Bacillus anthracis virulence regulator AtxA: oligomeric state, function and CO(2) -signalling.

机构信息

Department of Microbiology and Molecular Genetics, The University of Texas - Houston Health Science Center, Medical School, Houston, TX, USA.

出版信息

Mol Microbiol. 2011 Nov;82(3):634-47. doi: 10.1111/j.1365-2958.2011.07843.x. Epub 2011 Oct 10.

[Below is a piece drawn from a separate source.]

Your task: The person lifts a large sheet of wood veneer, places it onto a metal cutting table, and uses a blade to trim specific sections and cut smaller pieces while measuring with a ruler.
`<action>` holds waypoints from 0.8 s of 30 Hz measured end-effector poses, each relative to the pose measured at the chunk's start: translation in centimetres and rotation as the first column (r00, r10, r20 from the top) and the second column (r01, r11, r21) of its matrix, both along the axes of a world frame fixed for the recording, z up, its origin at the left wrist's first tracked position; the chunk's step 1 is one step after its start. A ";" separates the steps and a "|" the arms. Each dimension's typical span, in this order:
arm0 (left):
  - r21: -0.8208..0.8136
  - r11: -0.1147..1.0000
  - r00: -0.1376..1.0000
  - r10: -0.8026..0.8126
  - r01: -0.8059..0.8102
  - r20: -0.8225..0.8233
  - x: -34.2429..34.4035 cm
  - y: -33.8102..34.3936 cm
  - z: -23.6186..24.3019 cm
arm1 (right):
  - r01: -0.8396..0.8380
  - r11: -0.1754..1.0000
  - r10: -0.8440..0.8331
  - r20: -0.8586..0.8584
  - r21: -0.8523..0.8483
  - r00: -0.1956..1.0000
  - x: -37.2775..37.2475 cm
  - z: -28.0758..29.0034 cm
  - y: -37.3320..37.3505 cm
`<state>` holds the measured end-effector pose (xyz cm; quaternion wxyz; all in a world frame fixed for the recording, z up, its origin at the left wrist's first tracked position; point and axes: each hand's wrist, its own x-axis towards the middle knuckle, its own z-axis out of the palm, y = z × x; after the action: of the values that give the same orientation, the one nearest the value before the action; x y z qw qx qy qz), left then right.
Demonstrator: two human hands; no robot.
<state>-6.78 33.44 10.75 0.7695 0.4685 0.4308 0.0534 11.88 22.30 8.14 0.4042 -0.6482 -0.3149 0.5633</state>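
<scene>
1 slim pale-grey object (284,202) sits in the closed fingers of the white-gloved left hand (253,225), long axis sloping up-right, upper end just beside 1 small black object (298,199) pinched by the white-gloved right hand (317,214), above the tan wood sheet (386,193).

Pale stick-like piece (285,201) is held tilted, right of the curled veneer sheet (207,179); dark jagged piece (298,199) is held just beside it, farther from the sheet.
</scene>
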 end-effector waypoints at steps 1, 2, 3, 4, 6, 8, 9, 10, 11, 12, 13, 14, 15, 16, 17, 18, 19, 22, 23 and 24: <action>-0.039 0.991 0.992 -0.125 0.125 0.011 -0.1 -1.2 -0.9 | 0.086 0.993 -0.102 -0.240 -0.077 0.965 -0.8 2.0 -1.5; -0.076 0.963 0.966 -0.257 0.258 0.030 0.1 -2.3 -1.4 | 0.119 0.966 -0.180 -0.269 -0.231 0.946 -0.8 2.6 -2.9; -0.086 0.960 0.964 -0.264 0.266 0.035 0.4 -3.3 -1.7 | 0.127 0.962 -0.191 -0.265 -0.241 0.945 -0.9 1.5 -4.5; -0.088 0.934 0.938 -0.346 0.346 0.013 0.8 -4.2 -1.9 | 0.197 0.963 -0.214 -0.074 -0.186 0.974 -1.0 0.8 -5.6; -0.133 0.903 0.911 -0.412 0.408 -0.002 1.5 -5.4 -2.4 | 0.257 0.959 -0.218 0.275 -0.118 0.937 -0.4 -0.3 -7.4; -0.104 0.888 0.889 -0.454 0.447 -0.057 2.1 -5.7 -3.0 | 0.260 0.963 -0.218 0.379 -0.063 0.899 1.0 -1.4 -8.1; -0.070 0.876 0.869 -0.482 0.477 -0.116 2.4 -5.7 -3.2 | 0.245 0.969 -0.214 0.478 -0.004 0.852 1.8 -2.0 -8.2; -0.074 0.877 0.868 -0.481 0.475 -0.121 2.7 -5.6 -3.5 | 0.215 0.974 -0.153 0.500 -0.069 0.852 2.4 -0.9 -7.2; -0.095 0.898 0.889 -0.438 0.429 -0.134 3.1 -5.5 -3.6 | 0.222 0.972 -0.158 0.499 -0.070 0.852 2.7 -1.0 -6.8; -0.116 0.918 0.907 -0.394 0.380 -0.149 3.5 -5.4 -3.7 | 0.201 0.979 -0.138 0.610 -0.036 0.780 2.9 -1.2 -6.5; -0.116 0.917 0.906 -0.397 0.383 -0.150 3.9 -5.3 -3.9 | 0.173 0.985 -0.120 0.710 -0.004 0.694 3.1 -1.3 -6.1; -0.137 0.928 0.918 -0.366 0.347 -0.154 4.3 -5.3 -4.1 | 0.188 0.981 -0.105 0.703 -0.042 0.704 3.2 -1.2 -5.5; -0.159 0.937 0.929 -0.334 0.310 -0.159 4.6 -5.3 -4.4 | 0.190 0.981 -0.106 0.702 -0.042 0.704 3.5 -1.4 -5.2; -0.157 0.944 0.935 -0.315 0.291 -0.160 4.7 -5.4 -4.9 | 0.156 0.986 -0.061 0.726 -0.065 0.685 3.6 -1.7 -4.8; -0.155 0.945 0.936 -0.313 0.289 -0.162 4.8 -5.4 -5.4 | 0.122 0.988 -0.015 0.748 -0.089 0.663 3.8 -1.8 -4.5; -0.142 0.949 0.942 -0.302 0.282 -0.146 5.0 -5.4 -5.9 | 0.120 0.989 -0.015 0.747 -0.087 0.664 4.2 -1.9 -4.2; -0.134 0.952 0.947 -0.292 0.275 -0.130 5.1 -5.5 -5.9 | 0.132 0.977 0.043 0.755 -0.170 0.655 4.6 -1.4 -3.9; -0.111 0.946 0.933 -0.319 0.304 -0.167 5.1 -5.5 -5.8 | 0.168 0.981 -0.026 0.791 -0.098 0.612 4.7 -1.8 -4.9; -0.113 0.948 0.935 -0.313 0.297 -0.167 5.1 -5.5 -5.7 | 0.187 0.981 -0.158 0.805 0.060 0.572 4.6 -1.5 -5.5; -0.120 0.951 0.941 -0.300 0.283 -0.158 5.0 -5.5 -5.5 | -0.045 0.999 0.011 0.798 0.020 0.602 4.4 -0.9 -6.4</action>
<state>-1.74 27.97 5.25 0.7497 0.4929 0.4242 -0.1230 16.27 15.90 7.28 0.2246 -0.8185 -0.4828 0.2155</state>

DOI:10.1111/j.1365-2958.2011.07843.x
PMID:21923765
原文链接:https://pmc.ncbi.nlm.nih.gov/articles/PMC3211139/
Abstract

AtxA, a unique regulatory protein of unknown molecular function, positively controls expression of the major virulence genes of Bacillus anthracis. The 475 amino acid sequence of AtxA reveals DNA binding motifs and regions similar to proteins associated with the phosphoenolpyruvate: carbohydrate phosphotransferase system (PTS). We used strains producing native and functional epitope-tagged AtxA proteins to examine protein-protein interactions in cell lysates and in solutions of purified protein. Co-affinity purification, non-denaturing polyacrylamide gel electrophoresis and bis(maleimido)hexane (BMH) cross-linking experiments revealed AtxA homo-multimers. Dimers were the most abundant species. BMH cross-links available cysteines within 13 Å. To localize interaction sites, six AtxA mutants containing distinct Cys→Ser substitutions were tested for multimerization and cross-linking. All mutants multimerized, but one mutation, C402S, prevented cross-linking. Thus, BMH uses C402 to make the inter-molecular bond between AtxA proteins, but C402 is not required for protein-protein interaction. C402 is in a region bearing amino acid similarity to Enzyme IIB proteins of the PTS. The AtxA EIIB motif may function in protein oligomerization. Finally, cultures grown with elevated CO(2) /bicarbonate exhibited increased AtxA dimer/monomer ratios and increased AtxA activity, relative to cultures grown without added CO(2) /bicarbonate, suggesting that this host-associated signal enhances AtxA function by shifting the dimer/monomer equilibrium towards the dimeric state.

摘要

AtAx 是一种未知分子功能的独特调控蛋白,正向调控炭疽杆菌主要毒力基因的表达。AtAx 的 475 个氨基酸序列揭示了 DNA 结合基序和与磷酸烯醇丙酮酸:碳水化合物磷酸转移酶系统 (PTS) 相关的蛋白相似的区域。我们使用产生天然和功能表位标记 AtxA 蛋白的菌株,在细胞裂解物和纯化蛋白溶液中检查蛋白-蛋白相互作用。共亲和纯化、非变性聚丙烯酰胺凝胶电泳和双(马来酰亚胺)己烷 (BMH) 交联实验揭示了 AtxA 同源多聚体。二聚体是最丰富的物种。BMH 交联可利用 13Å 内的半胱氨酸。为了定位相互作用位点,测试了六个含有不同 Cys→Ser 取代的 AtxA 突变体的多聚化和交联。所有突变体都发生了多聚化,但一个突变体 C402S 阻止了交联。因此,BMH 使用 C402 在 AtxA 蛋白之间形成分子间键,但 C402 不是蛋白-蛋白相互作用所必需的。C402 位于与 PTS 的 Enzyme IIB 蛋白具有氨基酸相似性的区域。AtAx 的 EIIB 基序可能在蛋白寡聚化中发挥作用。最后,与不添加 CO(2) /碳酸氢盐的培养物相比,在升高的 CO(2) /碳酸氢盐中生长的培养物表现出更高的 AtxA 二聚体/单体比和更高的 AtxA 活性,表明这种宿主相关的信号通过将二聚体/单体平衡向二聚体状态转移来增强 AtxA 功能。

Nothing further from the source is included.